The World’s Coffeemaker

There are 11 comments

  1. kedavis
    kedavis
    @kedavis

    That’s actually the early Holiday Inn sign, isn’t it?  Copyright!  Copyright!  Lawsuit!  Lawsuit!  Whoop whoop whoop!  Danger, Will Robinson!

     

    Yep.

    • #1
  2. doulalady
    doulalady
    @doulalady

    James, thank you so much for taking me back in time to when we first came to America from England in 1982. We lived in the Holiday Inn for a whole month while we looked for our new Home. 
    Everything was so new and exotic to an English person: firstly comfort and convenience ( pretty much unknown in my experience of English hotels), people helping themselves to enormous portions in the restaurant and then going back for more, lovely, kind waitresses who called me “Honey”, giant basketball players so tall that they had to avoid hitting their heads on the light fixtures, a machine in the hallway which dispensed ice cubes for free, a parking lot full of glamorous cars just like in the movies, people in cars slowing down to check on me when I was taking the toddler and baby on their daily constitutional with not a single other soul out walking on the sidewalks, bright red cardinal birds in the landscape which I thought must be escaped parrots, Mikesell’s potato chips with enough in one bag for a whole family for a month, most of all the warmest most welcoming people . Heavenly.

    • #2
  3. Andrew Troutman
    Andrew Troutman
    @Dotorimuk

    In Nepal, they add an s and think nobody will notice. Believe me, if you go in, you’ll notice.

    • #3
  4. Full Size Tabby
    Full Size Tabby
    @FullSizeTabby

    We drove across the USA (southern California to east coast Florida) in 1965 (a move for my father’s new job). We stayed exclusively at Holiday Inn hotels for three reasons: 1) consistency of features (the move itself was enough adventure; our mother didn’t want to wonder what our hotel room might include); 2) a pool (9 year old me and 7 year old brother had a lot of pent up energy to burn off after riding in the backseat of a 1965 Mustang all day); and 3) the Holiday Inn chain had a reservation system through which our parents could, from the Holiday Inn hotel in which we were staying one night, make a reservation for the next night at another Holiday Inn down the road without having to make an expensive long distance telephone call. 

    • #4
  5. Full Size Tabby
    Full Size Tabby
    @FullSizeTabby

    The town in which we now live (north Texas, with an interstate highway running along the southern edge of town) has no “high end” hotels, but plenty of the mid-priced (Comfort Suites, La Quinta, Hampton Inn type) and more budget national chain hotels (Motel 6, Super 8). But right next to the highway (and tucked into a corner of a large truck stop) is the “Sleep ‘n’ Go” motel.
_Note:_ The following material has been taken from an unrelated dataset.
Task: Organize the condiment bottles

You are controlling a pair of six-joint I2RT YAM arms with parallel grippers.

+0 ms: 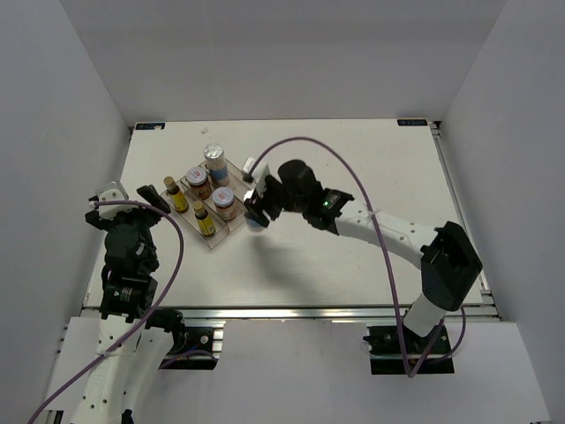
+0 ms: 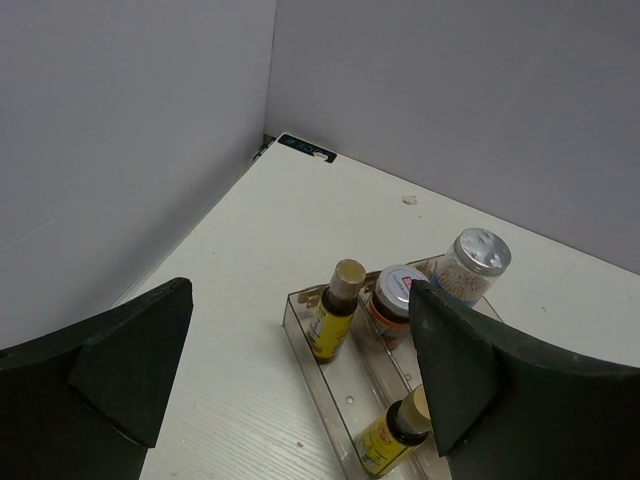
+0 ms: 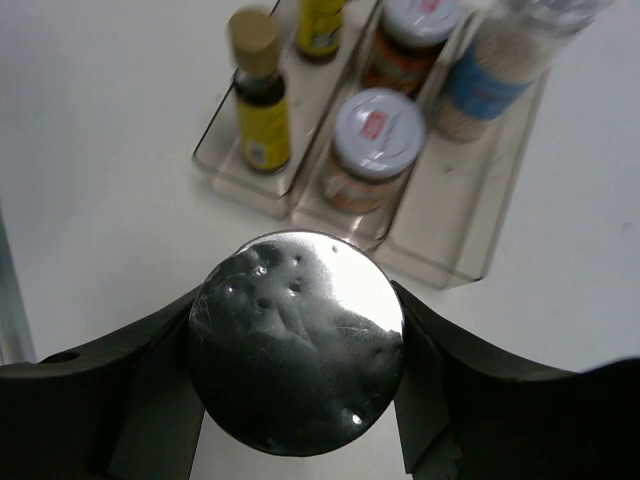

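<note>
The silver-lidded jar (image 3: 295,340) is clamped in the right gripper (image 1: 256,212), just short of the tray (image 3: 440,268) at its near end. It seems to be lifted off the surface (image 1: 353,256), though no view shows its base. The vacant slot (image 3: 445,215) lies just ahead, in front of the other silver-lidded jar (image 3: 495,70). The jar should be carried level over the wall, centred, then lowered straight without nudging the squat jar (image 3: 375,140) alongside. The left gripper (image 2: 305,370) hangs wide open, holding nothing.

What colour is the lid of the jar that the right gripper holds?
The lid is shiny silver, seen best in the right wrist view.
</note>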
Although I have never stayed there, I have seen its contents. Talk about lack of amenities! But then the name tells you that it pretends to be nothing more than a place for you to get some sleep and then hit the road again. No lobby. The rooms are tiny with a bed, one upright chair, a wall-mounted television, and a tiny basic bathroom. No desk. No bureau or chest of drawers. No closet. Though the rooms do have a small refrigerator and a microwave. But no coffee maker.